» **Assignment**
Give the listing again word for word, excluding the pictures it contains.

» **Provided material**
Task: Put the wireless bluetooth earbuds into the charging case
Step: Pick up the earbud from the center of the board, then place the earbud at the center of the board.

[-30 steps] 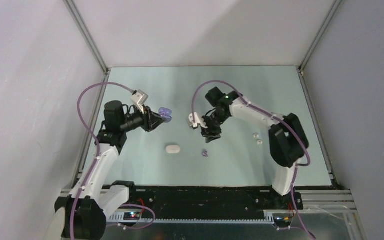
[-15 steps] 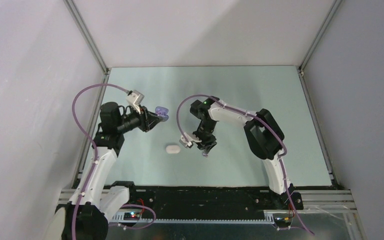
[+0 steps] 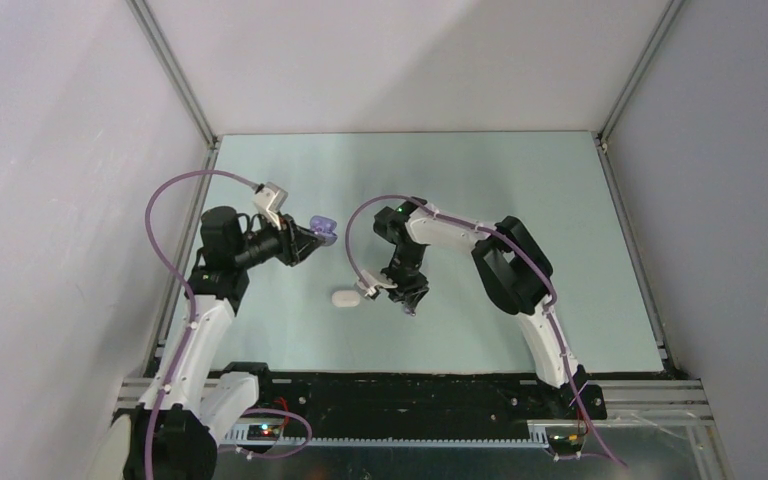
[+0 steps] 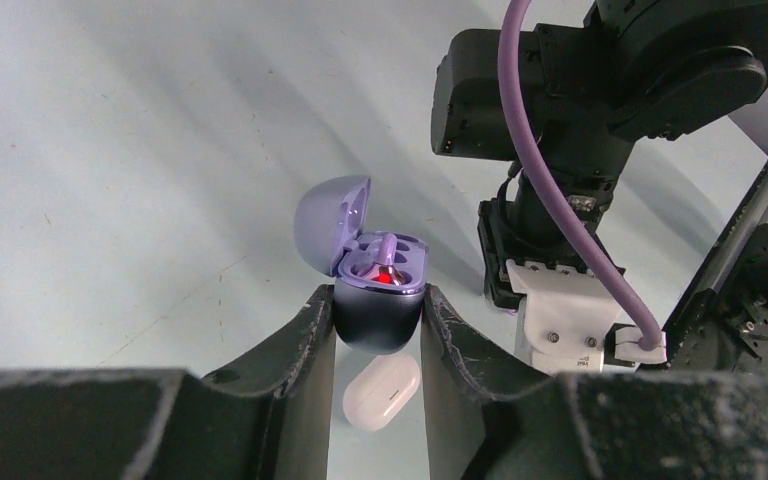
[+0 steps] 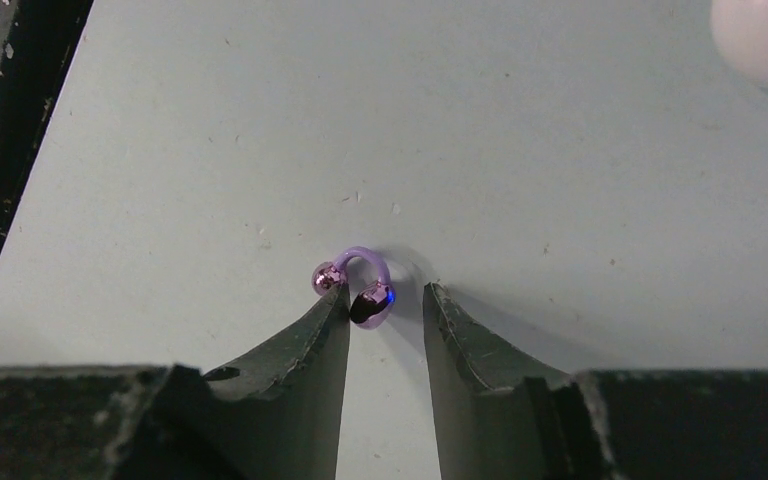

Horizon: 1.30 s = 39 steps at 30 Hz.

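The purple earbud (image 5: 369, 299) sits within our spread right gripper (image 5: 385, 293), while our left gripper (image 4: 375, 300) pinches the open case (image 4: 378, 327).

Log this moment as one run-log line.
left gripper: shut on open purple pebble-shaped case | right gripper: open, straddling translucent purple earbud

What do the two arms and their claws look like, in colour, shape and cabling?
The left arm and right arm have white links with black joints. A lilac cable loops along each. A green light glows on the right arm. The left claw and right claw have black, tapered, curved fingers.
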### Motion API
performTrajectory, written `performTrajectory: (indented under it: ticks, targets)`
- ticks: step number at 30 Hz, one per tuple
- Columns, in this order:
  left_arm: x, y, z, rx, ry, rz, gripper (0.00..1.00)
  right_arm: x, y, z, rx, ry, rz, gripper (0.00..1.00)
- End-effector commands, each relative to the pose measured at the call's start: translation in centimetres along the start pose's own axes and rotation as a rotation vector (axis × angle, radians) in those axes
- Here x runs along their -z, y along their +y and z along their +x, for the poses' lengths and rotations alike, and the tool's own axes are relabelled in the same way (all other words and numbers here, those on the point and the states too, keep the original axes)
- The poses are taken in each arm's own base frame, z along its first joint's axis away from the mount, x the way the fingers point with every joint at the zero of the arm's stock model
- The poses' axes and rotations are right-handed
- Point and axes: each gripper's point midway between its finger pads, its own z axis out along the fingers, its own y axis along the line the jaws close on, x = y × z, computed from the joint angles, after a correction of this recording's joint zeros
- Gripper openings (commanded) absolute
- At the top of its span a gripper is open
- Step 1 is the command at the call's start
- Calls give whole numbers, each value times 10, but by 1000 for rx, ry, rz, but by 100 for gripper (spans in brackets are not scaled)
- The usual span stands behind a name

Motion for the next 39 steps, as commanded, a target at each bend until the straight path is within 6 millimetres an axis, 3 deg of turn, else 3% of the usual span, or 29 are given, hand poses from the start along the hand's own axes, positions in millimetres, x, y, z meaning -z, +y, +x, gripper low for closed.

» **Answer area**
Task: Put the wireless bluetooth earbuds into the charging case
Step: Pick up the earbud from the center of the board, then place the earbud at the center of the board.

[-30 steps] 
[-15 steps] 
[+0 steps] 
[+0 steps] 
[+0 steps] 

Horizon: 1.30 s = 39 steps at 30 Hz.

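The purple earbud (image 5: 369, 299) sits within our spread right gripper (image 5: 385, 293), while our left gripper (image 4: 375, 300) pinches the open case (image 4: 378, 327).

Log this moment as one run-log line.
left gripper: shut on open purple pebble-shaped case | right gripper: open, straddling translucent purple earbud

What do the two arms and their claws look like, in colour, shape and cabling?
The left arm and right arm have white links with black joints. A lilac cable loops along each. A green light glows on the right arm. The left claw and right claw have black, tapered, curved fingers.
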### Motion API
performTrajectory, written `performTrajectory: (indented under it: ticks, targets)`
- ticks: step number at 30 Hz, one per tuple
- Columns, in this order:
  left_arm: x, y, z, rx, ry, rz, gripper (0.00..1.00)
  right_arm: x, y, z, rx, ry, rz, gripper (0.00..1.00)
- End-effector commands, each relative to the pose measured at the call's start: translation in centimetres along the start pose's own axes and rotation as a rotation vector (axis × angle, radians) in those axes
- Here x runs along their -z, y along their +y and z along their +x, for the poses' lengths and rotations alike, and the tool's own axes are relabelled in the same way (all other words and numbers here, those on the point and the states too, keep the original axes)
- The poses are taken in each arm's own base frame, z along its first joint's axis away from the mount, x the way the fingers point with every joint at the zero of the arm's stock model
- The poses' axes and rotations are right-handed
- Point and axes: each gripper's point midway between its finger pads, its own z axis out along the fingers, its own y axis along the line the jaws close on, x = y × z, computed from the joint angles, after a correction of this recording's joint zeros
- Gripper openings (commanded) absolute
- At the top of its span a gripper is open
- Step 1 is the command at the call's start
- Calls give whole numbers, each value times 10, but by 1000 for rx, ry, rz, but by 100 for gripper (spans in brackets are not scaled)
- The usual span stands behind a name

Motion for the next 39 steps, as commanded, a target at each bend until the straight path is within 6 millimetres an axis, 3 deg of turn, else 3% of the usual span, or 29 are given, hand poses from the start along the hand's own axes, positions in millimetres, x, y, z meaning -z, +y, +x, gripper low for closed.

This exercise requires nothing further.